There are several styles of coaching that do not adequately serve to aid in a young athlete developing skill, yet they are nonetheless common amongst North American coaches and trainers.
An example of this would be the “Command Coach.” Command coaches presume that the young athlete is a submissive receiver of instruction. The instructions given and information offered moves in one direction only: from the coach to the athlete. Coaches who display this habit believe that coaching success is based on how well the athlete can reproduce the skills as taught or demonstrated by the coach.
There are also various misappropriations relating to how young athletes actually learn. These include the following:
- Mirrors - Many coaches believe that young athletes will learn by merely reflecting the actions and nature of their coach. In this example, the coach or trainer is the most important figure in the relationship in that the athlete is a reflection of him or her.
- Empty Buckets - Many coaches make the mistake of assuming that young athletes are akin to an empty bucket in that their heads will fill up with the information the coach or trainer offers.
- Sponges - Much like the “Empty Bucket” notion, very often a coach or trainer will make the assumption that as he delivers information, a given young athlete will soak it up unreservedly.
Unfortunately, optimal learning does not occur in any of these ways.

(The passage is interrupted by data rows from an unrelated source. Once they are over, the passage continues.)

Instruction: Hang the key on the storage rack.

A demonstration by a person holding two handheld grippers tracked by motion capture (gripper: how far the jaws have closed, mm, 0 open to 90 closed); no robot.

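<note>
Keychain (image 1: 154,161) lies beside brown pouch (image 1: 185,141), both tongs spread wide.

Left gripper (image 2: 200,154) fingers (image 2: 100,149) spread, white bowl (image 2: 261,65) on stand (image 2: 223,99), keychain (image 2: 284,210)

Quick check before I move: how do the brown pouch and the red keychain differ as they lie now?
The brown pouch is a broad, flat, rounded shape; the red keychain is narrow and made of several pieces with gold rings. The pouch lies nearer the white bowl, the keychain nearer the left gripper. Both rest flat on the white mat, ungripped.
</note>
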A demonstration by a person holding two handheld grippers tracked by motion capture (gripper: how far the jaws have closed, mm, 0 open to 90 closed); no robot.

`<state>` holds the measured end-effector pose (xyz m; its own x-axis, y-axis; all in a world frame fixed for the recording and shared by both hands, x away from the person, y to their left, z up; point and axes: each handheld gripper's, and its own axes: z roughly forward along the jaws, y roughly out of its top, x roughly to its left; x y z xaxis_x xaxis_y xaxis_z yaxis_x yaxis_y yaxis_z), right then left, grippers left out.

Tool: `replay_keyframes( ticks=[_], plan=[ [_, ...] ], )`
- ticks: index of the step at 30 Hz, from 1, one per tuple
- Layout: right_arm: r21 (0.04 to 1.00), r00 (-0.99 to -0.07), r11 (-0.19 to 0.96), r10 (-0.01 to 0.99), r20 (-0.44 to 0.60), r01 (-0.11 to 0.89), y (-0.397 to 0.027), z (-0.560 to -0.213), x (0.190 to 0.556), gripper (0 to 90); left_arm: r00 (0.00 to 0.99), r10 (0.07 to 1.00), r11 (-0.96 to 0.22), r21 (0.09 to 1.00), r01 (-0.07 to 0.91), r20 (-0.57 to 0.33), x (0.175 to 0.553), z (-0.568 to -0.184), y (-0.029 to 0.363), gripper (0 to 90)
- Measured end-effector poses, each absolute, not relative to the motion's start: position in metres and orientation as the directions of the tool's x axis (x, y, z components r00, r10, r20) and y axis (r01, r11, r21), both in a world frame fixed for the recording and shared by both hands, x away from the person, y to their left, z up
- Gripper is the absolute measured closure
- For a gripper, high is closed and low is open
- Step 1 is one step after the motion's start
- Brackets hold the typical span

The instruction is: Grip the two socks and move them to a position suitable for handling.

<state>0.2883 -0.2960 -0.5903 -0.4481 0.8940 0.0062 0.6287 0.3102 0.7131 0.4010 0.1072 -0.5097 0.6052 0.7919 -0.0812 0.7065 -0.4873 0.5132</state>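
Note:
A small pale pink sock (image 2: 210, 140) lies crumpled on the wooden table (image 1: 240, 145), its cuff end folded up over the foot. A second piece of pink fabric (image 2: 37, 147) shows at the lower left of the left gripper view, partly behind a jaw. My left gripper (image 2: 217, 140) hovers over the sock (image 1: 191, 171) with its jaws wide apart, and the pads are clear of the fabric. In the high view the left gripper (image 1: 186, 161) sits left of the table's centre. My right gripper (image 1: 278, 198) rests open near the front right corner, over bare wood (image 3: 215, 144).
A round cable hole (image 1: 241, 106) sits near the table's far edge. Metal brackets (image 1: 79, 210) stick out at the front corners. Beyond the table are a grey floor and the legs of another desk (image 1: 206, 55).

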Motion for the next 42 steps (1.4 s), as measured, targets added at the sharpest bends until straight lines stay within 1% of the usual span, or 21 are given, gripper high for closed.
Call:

These aforementioned theories fail on several levels, which include the following:
- Individual differences among athletes’ learning styles are not addressed.
- Varying levels of physical maturity and prior athletic experiences are not considered.
- They do not account for the needs or interests of each individual athlete.
- They fail to recognize that "cognitive processes are important in learning physical skills."
Recently, researchers have underscored the significance of both perception and decision-making as it relates to information processing and skill development. The focus has been on "how individuals learn to interpret information in the environment and use this to make effective decisions about movement execution." There appears to be three chronological phases in performance or execution: Perceiving, Deciding and Acting.
The Perceiving Phase
During this phase, an athlete is attempting to establish what is happening and distinguish what information is applicable or valid. For example, a basketball player just received the ball and must now decipher a series of factors including the position of both teammates and opponents on the court, the player’s own position as it relates to the rest of the players as well as the basket and the stage of the game in relation to the score. Proficient players are able to sort through the key information quickly and separate it from other stimulus.
The Deciding Phase
This phase involves the athlete deducing the most appropriate path of action to take. In the case of our basketball player, that would include the decision to pass, dribble or shoot and which pass, dribble or shooting action would be the most suitable given the situation. Clearly, proficient athletes are more effective and decisive decision makers.
The Acting Phase
Neural signals are sent that enlist muscles to carry out the desired task with suitable timing and adroitness. Although this execution phase is clearly important to sporting success, it must be understood that it alone is not responsible for on-field accomplishment. The two preceding phases serve essentially to set up this final stage, a fact that is often ignored by coaches and trainers who maintain misappropriated beliefs regarding how athletes learn.
These three phases are co-dependent and take place in a rapid sequential manner.